How to Prepare for the NSAA

The Natural Sciences Admissions Assessment (NSAA) is an admissions test used by Cambridge University to assess your mathematical and scientific knowledge in preparation for a science-based degree course. It is designed to be challenging to all candidates, no matter their current attainment, so it’s important that you prepare adequately and cover all of the topics in the NSAA specification.

That’s where The Profs’ expert NSAA tutors can help. With first-hand experience of the exam content, tried-and-tested strategies for approaching the questions, and an understanding of how it fits into the wider admissions process, our tutors are able to help you perform well in the NSAA and secure a place on your chosen course at Cambridge.

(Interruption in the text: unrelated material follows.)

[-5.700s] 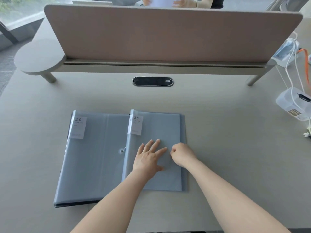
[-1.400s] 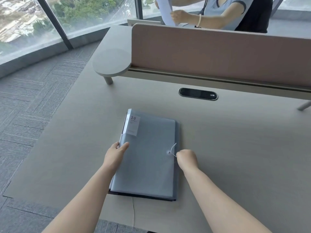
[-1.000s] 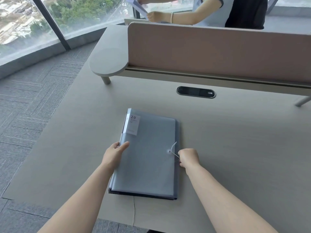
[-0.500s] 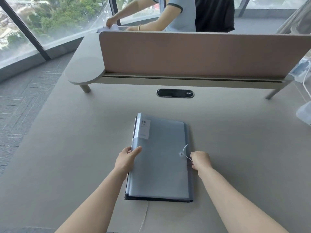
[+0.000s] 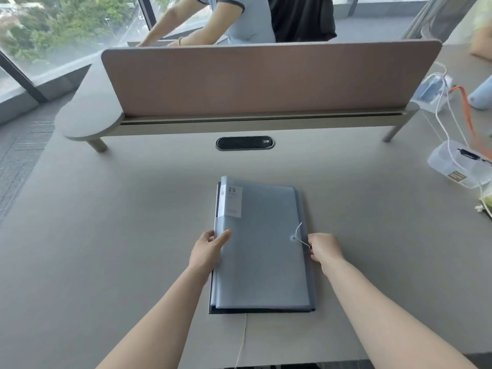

Please note: The NSAA is being discontinued. The Engineering and Science Admissions Test (ESAT) will be used for degree programmes in Engineering, Natural Sciences, Chemical Engineering and Biotechnology, and Veterinary Medicine at Cambridge. It will also be used for Physics and most Engineering degrees at Imperial. Information on the ESAT is available here. We will also be releasing an article on the ESAT shortly, so keep your eye out.

What is the NSAA?

The NSAA (Natural Sciences Admissions Assessment) is a subject-specific admissions test for students applying to some scientific courses at Cambridge. It is designed to assess your ability to use and apply your scientific and mathematical knowledge.

There are many elements to the NSAA that candidates struggle with. Not only is the content challenging, but the time allocated is short and the questions are often different in style to those in school-level exams. It is therefore crucial that you prepare thoroughly for the NSAA. Read on to find out how to begin preparing or get straight in touch with our team of NSAA experts to get started today.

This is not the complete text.